All about Saul Leiter is a catalogue, published alongside the “Photographer Saul Leiter: A Retrospective” exhibition at the Itami City Museum of Art (2018). It’s a reasonably thorough exploration of Leiter’s fashion, street, and nude photography, as well as his painting, and makes an excellent introduction to Leiter’s work, if you don’t have the Early Color and Early Black and White books.

If you do have those books, though, you’re a bit better off, I think, as some of the best works are split across the gutter in the catalogue, and while the pictures benefit from being larger, I detest images spread across the gutter. It totally ruins the picture, I think. Photographs are, by their very nature, two-dimensional objects. The gutter makes them 3-D, they recede and emerge, they bend, warp, stretch, and the middle is always obscured.

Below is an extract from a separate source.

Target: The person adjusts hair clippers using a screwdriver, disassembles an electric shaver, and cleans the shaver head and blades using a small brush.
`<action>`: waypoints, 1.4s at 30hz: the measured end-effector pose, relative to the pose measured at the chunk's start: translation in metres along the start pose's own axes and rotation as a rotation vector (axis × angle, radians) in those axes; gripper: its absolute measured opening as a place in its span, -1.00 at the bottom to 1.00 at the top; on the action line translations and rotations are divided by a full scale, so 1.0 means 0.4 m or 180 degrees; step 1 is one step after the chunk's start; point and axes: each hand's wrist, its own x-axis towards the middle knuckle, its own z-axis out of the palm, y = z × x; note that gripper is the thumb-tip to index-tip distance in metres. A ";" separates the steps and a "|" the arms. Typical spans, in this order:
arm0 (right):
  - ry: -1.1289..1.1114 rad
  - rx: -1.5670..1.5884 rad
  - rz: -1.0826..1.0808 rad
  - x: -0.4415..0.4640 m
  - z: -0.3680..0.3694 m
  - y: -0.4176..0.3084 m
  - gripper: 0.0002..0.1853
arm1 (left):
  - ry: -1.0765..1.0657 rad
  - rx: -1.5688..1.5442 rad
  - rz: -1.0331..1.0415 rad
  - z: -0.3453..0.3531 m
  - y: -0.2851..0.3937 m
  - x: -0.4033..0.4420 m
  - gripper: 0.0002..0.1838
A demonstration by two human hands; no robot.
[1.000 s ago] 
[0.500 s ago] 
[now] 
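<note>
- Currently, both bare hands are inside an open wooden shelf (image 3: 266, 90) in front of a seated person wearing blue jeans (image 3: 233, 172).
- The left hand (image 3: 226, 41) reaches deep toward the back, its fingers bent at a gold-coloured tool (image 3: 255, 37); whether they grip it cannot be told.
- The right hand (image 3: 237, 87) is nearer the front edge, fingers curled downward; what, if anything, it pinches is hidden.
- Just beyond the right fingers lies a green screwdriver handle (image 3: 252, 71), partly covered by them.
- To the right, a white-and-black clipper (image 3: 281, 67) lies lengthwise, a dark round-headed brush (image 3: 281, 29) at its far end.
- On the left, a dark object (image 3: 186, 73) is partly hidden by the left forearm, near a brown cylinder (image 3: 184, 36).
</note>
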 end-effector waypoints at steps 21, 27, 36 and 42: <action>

This is less a sin in lay-flat books, and small zines, where the picture can be made flat again and all you have to contend with is (maybe) a crease down the middle. But in a thick book like this, or a “perfect bound” book, the gutter is a devil.

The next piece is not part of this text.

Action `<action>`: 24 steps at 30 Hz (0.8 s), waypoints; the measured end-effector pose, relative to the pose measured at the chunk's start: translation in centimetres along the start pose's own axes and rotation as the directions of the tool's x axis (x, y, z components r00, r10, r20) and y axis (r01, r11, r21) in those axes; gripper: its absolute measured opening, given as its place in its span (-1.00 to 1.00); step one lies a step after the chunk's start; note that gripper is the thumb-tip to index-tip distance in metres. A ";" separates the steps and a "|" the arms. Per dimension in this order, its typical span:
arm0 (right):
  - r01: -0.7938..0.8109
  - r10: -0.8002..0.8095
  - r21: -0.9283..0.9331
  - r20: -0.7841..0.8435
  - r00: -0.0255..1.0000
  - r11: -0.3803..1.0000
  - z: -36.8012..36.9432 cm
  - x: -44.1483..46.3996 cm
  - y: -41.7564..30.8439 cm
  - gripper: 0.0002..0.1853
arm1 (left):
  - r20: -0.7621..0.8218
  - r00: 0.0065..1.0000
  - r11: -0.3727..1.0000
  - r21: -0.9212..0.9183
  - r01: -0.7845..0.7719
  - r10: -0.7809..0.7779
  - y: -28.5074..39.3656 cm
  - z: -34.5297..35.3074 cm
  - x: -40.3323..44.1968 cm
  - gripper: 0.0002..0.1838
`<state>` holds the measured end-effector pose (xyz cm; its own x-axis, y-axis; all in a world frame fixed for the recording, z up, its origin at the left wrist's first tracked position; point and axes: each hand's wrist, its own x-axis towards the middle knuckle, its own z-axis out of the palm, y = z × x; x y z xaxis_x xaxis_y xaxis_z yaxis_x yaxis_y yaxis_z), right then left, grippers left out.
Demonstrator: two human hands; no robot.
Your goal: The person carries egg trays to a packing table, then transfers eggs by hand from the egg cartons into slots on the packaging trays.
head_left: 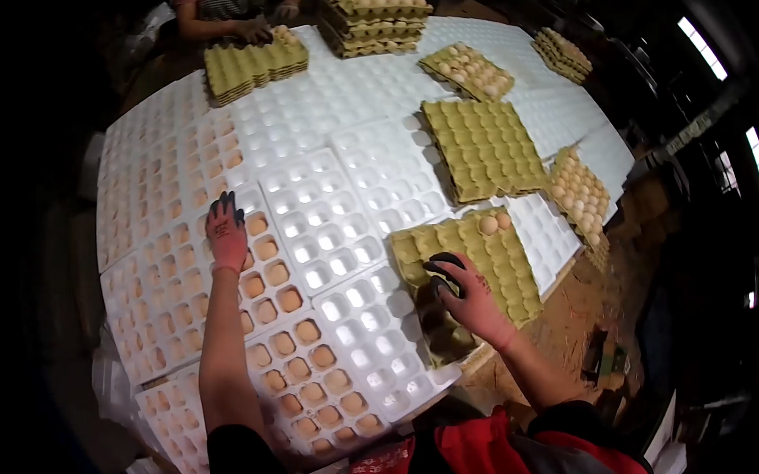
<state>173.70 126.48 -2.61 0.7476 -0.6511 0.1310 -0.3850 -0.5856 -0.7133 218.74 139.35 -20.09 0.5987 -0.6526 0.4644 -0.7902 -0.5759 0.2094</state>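
My left hand (226, 233), in a pink glove with dark fingertips, lies over a white foam tray of eggs (266, 247) on the left side. Its fingers stretch forward, and what lies under the palm is hidden. My right hand (468, 298), gloved alike, hovers over or touches a green pulp egg tray (513, 272); which one I cannot tell. Its fingers are curved, with a gap between thumb and forefinger and no egg visible there. A pair of eggs (495, 223) sits at the far edge of that pulp tray.
White foam trays (320, 202) with bare hollows fill the middle. Stacked pulp trays (485, 148) lie beyond my right hand, with an egg-filled tray (579, 191) at the right edge. Across the table stand a tall egg stack (374, 21) and another person's gloved hand (255, 30) by pulp trays (256, 66).
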 end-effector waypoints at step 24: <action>0.011 0.017 0.125 -0.215 0.976 0.992 -14.2 5.8 22.8 -0.54 | 0.361 0.838 0.889 -0.366 -0.276 0.409 48.0 -0.7 -4.7 -0.49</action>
<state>161.57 102.47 -8.38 0.6070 -0.7495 0.2643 -0.3066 -0.5277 -0.7922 177.95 115.11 -11.62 0.2259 -0.9603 0.1638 -0.9153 -0.1517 0.3730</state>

Anyway. Two things stand out, for me, in All about Saul Leiter. First, it includes examples of his paintings, gauche and watercolor on cardboard or Japanese paper or photographs recovered from his archive. The paintings are interesting, with evidence of Klee, Diebenkorn, and Bonnard throughout. And second, peppered throughout the book are little quotes from interviews and essays.

The cream does not always rise to the surface. The history of art is a history of great things neglected and ignored and bad and mediocre things being admired. (73, from “A short interview with Saul Leiter” by David Gibson on ASX.)

A photographer’s gift to the viewer is sometimes beauty in the overlooked ordinary. (104, from a press release for Retrospektive at Deichtorhallen, 2012.)

I always assumed I would just slip into oblivion. (186, ibid.)

For those, alone, I would recommend this book, though at nearly $50 (from various US sources), it’s maybe a bit steep.

Unrated.

I got mine through the Charcoal Book Club, and you can order one direct from Seigensha Art Publishing for less than $40, and that’s probably worth it, especially if you don’t have Early Color and Early Black and White, or In My Room (which I don’t have), or maybe the new (as of 2022) Forever Saul Leiter (review forthcoming).